THE TASK:
Your output should be each line from the material below that has the word "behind".

MATERIAL FOR THE TASK:
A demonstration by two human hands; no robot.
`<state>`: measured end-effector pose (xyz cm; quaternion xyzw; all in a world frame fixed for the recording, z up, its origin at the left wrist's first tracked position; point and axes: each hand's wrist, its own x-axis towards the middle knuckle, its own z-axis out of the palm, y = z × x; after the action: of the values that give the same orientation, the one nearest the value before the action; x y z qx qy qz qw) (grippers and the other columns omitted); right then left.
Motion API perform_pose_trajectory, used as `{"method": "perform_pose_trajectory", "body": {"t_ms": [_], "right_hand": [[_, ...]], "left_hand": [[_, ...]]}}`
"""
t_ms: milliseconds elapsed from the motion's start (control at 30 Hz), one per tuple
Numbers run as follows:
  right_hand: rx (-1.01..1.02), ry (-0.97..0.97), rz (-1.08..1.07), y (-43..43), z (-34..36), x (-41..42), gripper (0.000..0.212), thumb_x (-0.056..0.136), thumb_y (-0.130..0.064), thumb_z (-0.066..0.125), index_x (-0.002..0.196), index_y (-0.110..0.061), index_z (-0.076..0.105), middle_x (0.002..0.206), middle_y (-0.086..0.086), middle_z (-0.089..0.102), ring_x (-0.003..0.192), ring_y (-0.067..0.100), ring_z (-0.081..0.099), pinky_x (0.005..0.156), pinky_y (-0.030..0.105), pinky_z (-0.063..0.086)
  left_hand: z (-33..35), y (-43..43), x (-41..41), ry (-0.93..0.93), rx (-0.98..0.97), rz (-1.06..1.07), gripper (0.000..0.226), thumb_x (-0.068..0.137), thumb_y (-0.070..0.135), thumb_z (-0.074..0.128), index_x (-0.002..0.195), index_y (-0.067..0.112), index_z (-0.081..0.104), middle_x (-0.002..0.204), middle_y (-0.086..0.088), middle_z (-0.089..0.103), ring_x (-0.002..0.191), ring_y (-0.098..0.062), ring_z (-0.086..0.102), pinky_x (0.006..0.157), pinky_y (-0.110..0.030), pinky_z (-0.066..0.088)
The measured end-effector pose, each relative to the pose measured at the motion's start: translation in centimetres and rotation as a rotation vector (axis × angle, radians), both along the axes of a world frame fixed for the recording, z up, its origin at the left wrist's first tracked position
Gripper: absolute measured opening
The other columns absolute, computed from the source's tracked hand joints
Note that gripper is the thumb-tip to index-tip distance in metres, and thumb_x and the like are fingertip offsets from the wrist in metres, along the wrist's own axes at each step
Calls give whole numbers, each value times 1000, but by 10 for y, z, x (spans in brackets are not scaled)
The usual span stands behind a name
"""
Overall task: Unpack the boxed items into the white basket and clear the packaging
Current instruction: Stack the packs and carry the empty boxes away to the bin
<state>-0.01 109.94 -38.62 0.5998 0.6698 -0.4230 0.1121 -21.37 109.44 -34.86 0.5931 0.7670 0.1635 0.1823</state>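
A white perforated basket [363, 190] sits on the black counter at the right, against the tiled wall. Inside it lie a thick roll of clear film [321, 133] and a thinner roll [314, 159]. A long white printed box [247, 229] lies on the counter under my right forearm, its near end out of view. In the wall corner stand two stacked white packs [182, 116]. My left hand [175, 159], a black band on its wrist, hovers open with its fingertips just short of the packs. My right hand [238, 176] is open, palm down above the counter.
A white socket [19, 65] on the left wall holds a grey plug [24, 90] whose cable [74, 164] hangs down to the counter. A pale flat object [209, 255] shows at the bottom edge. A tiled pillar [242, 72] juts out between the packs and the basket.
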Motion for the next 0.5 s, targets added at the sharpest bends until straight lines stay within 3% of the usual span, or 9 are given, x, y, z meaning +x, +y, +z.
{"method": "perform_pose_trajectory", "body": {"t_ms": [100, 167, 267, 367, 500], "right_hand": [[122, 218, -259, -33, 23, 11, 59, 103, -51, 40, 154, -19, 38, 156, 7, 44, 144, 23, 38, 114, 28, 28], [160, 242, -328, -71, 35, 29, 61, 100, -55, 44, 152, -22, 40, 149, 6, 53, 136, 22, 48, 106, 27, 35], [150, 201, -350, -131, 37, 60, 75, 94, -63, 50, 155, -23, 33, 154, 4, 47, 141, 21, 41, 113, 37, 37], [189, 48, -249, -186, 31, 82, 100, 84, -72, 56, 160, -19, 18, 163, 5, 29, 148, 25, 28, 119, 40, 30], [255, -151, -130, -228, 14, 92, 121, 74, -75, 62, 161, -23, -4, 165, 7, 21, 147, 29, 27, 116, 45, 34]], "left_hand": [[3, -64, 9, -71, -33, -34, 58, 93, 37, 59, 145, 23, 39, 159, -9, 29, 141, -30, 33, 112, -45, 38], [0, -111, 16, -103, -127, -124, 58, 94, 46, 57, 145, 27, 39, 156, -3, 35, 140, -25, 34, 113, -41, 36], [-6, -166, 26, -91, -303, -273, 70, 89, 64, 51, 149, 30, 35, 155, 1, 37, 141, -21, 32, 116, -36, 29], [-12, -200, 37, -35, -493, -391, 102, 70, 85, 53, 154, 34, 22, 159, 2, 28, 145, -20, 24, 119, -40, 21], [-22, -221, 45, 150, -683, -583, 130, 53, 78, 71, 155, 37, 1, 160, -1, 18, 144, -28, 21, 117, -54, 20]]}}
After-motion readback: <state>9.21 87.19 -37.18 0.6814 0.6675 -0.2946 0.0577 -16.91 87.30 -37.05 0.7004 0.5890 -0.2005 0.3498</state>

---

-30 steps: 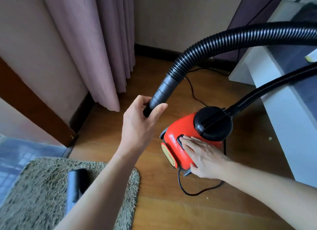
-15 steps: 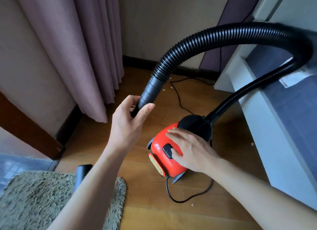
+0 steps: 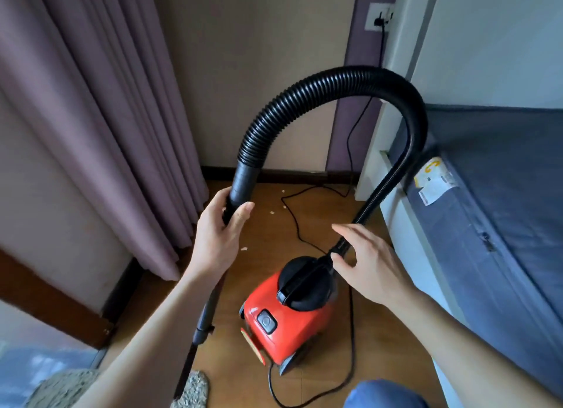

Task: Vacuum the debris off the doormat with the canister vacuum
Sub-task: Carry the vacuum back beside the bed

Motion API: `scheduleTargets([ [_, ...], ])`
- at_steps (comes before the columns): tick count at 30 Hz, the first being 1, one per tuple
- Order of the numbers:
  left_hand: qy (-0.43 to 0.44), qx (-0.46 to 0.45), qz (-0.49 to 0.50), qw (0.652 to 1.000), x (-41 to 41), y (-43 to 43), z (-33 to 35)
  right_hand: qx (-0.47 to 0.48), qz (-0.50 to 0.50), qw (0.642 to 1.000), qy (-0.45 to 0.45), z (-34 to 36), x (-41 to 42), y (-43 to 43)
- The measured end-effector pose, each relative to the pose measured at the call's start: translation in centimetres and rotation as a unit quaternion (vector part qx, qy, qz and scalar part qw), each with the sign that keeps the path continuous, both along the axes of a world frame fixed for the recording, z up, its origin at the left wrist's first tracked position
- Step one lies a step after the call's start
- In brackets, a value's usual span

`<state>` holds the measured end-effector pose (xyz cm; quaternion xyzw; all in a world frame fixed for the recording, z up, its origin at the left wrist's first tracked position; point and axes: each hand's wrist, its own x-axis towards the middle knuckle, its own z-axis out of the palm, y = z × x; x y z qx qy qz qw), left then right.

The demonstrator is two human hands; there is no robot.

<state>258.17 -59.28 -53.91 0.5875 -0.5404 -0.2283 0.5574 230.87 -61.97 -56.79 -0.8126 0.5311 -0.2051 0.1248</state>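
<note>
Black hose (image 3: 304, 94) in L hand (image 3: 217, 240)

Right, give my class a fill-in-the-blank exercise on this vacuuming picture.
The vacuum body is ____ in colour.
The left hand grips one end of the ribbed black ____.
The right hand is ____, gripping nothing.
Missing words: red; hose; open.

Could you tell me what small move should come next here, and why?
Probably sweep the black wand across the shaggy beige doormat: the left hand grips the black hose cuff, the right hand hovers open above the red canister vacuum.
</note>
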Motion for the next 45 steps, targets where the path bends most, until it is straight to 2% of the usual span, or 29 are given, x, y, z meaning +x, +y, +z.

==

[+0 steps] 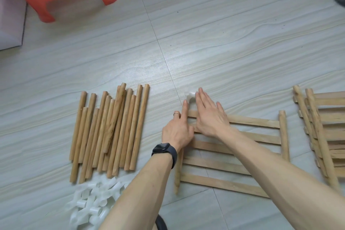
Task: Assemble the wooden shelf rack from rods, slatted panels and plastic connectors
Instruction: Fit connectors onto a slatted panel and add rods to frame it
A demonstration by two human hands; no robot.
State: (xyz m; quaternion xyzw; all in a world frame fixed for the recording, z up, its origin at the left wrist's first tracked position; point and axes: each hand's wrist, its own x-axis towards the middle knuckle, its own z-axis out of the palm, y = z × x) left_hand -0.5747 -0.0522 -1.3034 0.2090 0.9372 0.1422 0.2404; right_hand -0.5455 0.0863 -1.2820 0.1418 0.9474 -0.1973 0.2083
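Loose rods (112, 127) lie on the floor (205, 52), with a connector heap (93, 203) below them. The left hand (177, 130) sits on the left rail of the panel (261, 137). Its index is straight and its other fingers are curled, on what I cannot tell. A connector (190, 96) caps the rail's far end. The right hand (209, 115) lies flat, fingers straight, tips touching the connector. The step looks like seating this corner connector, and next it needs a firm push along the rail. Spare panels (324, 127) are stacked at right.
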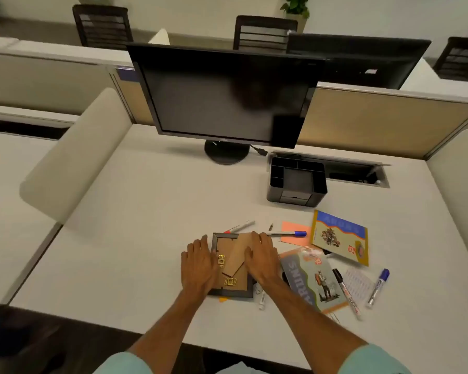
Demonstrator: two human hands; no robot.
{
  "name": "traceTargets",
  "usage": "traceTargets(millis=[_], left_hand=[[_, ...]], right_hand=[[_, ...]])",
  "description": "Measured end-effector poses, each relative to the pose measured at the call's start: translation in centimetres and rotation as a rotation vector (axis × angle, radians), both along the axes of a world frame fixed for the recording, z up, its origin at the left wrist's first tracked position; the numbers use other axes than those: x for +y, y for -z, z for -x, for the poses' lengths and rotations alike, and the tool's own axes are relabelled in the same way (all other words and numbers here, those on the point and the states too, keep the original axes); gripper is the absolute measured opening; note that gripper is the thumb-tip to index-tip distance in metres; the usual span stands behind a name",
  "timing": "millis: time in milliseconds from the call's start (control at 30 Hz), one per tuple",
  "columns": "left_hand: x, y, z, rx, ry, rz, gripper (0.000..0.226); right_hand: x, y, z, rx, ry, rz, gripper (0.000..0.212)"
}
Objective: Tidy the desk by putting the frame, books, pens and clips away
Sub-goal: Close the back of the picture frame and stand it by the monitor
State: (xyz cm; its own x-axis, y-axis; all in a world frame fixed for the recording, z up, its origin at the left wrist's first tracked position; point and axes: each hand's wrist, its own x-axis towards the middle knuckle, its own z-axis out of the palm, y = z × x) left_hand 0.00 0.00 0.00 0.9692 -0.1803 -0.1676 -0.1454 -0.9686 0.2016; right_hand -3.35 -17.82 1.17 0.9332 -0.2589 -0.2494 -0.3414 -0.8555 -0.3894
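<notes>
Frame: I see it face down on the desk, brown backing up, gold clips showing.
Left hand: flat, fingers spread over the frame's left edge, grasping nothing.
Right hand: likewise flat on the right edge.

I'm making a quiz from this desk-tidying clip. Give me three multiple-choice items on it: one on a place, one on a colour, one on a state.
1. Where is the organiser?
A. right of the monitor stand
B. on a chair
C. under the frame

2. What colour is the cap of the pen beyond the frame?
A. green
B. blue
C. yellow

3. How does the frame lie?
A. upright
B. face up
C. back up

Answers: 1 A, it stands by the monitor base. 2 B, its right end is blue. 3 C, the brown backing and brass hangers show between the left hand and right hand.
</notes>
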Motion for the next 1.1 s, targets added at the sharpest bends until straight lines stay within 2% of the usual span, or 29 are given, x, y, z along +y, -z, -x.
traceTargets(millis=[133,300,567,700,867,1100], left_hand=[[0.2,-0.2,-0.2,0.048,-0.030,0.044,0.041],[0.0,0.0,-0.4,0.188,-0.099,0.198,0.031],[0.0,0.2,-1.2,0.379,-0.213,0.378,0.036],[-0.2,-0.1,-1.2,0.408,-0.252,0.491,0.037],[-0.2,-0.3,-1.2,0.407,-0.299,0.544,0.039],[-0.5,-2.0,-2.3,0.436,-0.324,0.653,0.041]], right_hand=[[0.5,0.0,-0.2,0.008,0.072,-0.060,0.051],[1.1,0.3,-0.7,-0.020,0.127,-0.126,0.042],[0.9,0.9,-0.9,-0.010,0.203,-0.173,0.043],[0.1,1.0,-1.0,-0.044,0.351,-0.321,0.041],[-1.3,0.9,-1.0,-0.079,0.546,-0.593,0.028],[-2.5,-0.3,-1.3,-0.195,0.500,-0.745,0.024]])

YOUR RESPONSE:
The usual span stands behind a name
  "description": "Measured end-effector poses, each relative to the pose measured at the call's start: translation in centimetres and rotation as a rotation vector (axis × angle, radians), both along the axes of a world frame fixed for the recording, z up, its origin at the left wrist's first tracked position; the numbers use other axes than those: x for +y, y for -z, z for -x, for the poses' lengths and rotations alike, and the tool's own axes are relabelled in the same way (all other words and numbers here, those on the point and the states too, keep the original axes); gripper is the absolute measured opening; note that gripper is the thumb-tip to index-tip distance in metres; the usual span stands behind a name",

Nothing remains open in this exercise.